I have always been a fan of street art. I love the way it makes a statement – in terms of its content or that it may be unsanctioned; but also in its physical presence and scale. With gallery-hung art, the space and the work are often unconnected – with street art they are inextricably linked. Mainly I like street art because of the contribution it makes to urban spaces and challenge it issues to citizens to consider the hidden places. In these places, in our cities, between buildings – often ugly or blemished – the art transforms and creates meaning where none existed before.

My interest in street art has seen me keep a loose eye on what is happening in Adelaide. In April 2013, I was lured for a closer look at the Oi You exhibition featuring international artists like Banksy, Faile and Swoon. The art, hung in a gallery behind glass, got me thinking about context and what was happening in my city.

A couple of days later my questions were answered when an Adelaide street art walking tour map (also by Oi You Festival) appeared in my twitter feed. Walking back from a business breakfast at the Convention Centre, I decided to go and see what I could find – what better way to explore my city than through free art?
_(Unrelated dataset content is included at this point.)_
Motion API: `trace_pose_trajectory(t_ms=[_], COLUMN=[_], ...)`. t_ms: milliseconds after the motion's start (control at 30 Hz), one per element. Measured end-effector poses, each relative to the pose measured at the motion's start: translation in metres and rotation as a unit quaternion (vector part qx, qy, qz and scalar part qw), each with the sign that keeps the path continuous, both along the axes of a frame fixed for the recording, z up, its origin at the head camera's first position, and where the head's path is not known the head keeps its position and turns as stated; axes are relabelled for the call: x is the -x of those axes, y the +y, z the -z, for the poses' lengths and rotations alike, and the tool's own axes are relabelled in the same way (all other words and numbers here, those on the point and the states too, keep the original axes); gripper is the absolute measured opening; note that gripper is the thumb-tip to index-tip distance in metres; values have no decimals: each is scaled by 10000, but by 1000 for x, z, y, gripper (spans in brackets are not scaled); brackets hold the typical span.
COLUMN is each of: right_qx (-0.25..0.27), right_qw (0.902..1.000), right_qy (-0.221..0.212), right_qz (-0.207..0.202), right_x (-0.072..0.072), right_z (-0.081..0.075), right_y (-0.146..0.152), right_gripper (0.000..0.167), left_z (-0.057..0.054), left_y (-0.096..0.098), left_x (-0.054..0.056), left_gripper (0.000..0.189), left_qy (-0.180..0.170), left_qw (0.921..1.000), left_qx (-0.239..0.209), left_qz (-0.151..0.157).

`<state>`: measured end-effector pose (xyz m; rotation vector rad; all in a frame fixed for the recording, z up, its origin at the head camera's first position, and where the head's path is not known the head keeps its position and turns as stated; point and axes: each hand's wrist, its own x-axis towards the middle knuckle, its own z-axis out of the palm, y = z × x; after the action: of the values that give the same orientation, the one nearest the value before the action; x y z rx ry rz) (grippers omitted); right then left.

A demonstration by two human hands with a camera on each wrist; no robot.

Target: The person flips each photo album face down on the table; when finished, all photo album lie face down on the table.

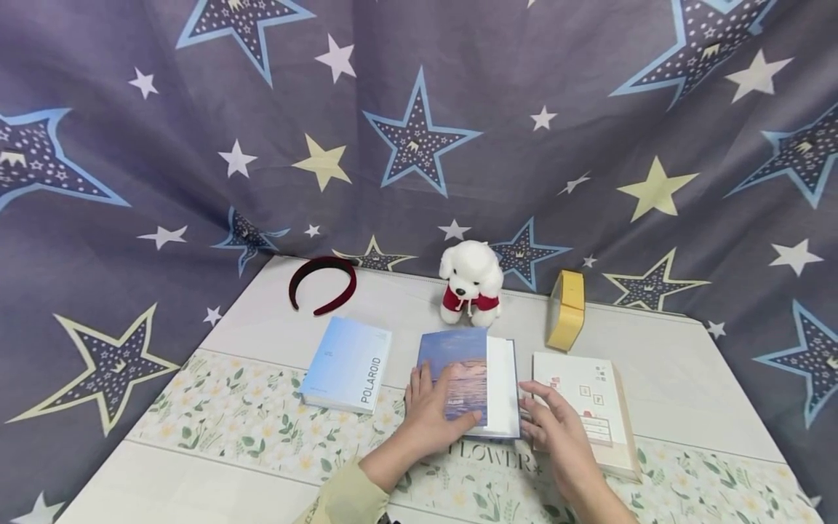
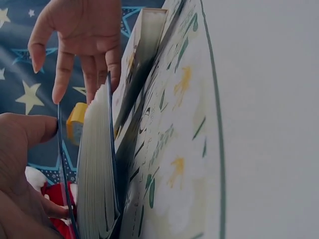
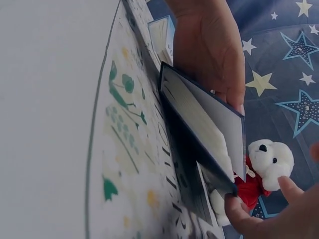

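Note:
A photo album (image 1: 503, 386) with a sea-sunset cover lies in front of me, its front cover (image 1: 452, 356) lifted partway off the white pages (image 2: 97, 164). My left hand (image 1: 432, 407) rests on the outside of that cover, fingers spread and thumb extended. In the left wrist view its thumb (image 2: 37, 130) touches the cover near the free edge. My right hand (image 1: 559, 426) is at the album's right edge, fingers loosely bent. One right fingertip (image 3: 234, 206) touches the album's corner in the right wrist view, with the hand partly cut off by the frame.
A blue Polaroid album (image 1: 347, 364) lies left, a white book (image 1: 579, 400) right, partly behind my right hand. Further back are a dark red headband (image 1: 321, 280), a white plush dog (image 1: 471, 280) and a yellow roll (image 1: 567, 309). A star-patterned curtain (image 1: 419, 218) hangs behind the table.

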<state>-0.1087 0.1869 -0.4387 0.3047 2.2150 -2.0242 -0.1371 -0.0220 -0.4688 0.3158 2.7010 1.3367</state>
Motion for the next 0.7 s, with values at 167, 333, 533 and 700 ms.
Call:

Oi You Adelaide Street Art map

Oi You Adelaide Street Art map

In a laneway off Bank Street I went looking for a brand new three- story high piece by Melbourne artist Rone. At first I couldn’t see her – her colour palette all muted greys and blacks. Then, in the corner of my eye, she revealed herself. Her defiant gaze challenging the street opposite and creating a powerful image that is is difficult to forget.

Rone - off Bank Street.

Rone – off Bank Street.

In Topham Mall, I found two ugly slivers of wall running up the side of a carpark transformed by artists Beastman and Adelaide’s own Seb Humphreys (Order 55).

Beastman’s bold, symmetrical work features interlocking shapes and symbols that wend their way to the sky like a creeping vine – casting colours and shapes. It’s only when I looked more closely that the eyes and teeth emerged and it became apparent that I, and the office workers below, were being quietly watched. On the other side, Seb Humphreys’ work seemed darker somehow as shapes swept urgently across a sky perhaps to do battle with an unknown force?

Beastman & Seb Humphreys - Topham Mall.

Beastman & Seb Humphreys – Topham Mall.

I paused here for a moment to observe my fellow commuters as they moved through this city space. Some were oblivious, some paused to look up, others were more appreciative and took photos. It occured to me that all the pieces share a commonality – that is a presence that is almost life-like. The silent, urban giants that now keep a watchful eye over my city.

Continuing my walk in a laneway off Franklin I found another intricate piece woven across yet another nondescript wall. This one framed a window, the reflection creating a focal point that juxtaposed the bland with the beautiful. The work, by another Adelaide artist, KAB 101, was complex and drew me in until I saw boats and barbed wire and industry in the design and began to contemplate what it might mean.

KAB101 - Laneway off Franklin Street.

KAB101 – Laneway off Franklin Street.

More work by Beastman was revealed in Trades Hall Lane next door – again the eyes that followed me as I walked past the vibrant colours that categorise his work.

Beastman - Trades Hall Laneway.

Beastman – Trades Hall Laneway.

There are other beautiful pieces here too that the map tells me are by Fredrock, Gary Seaman and Jayson Fox – all in a laneway I’ve walked passed a thousand times but never ventured into.

Various artists - Trades Hall Laneway.

Various artists – Trades Hall Laneway.

The street art walking trail is an extended gallery space under open air. I felt a bit like Alice in Wonderland (after drinking from the bottle and shrinking) walking amongst this art in my city both because I am daunted by the size and because it is unexpected, challenging and at times magical. As I walked the tour I was discovering new places, hidden spaces and seeing my city, which I often take for granted, with fresh eyes.

Of course these are just a few of the pieces I discovered – I’ll leave the rest for you to uncover so that you can experience that same magic yourself.
When you do, walk around Adelaide with your eyes open – you never know who, or what, might be watching you.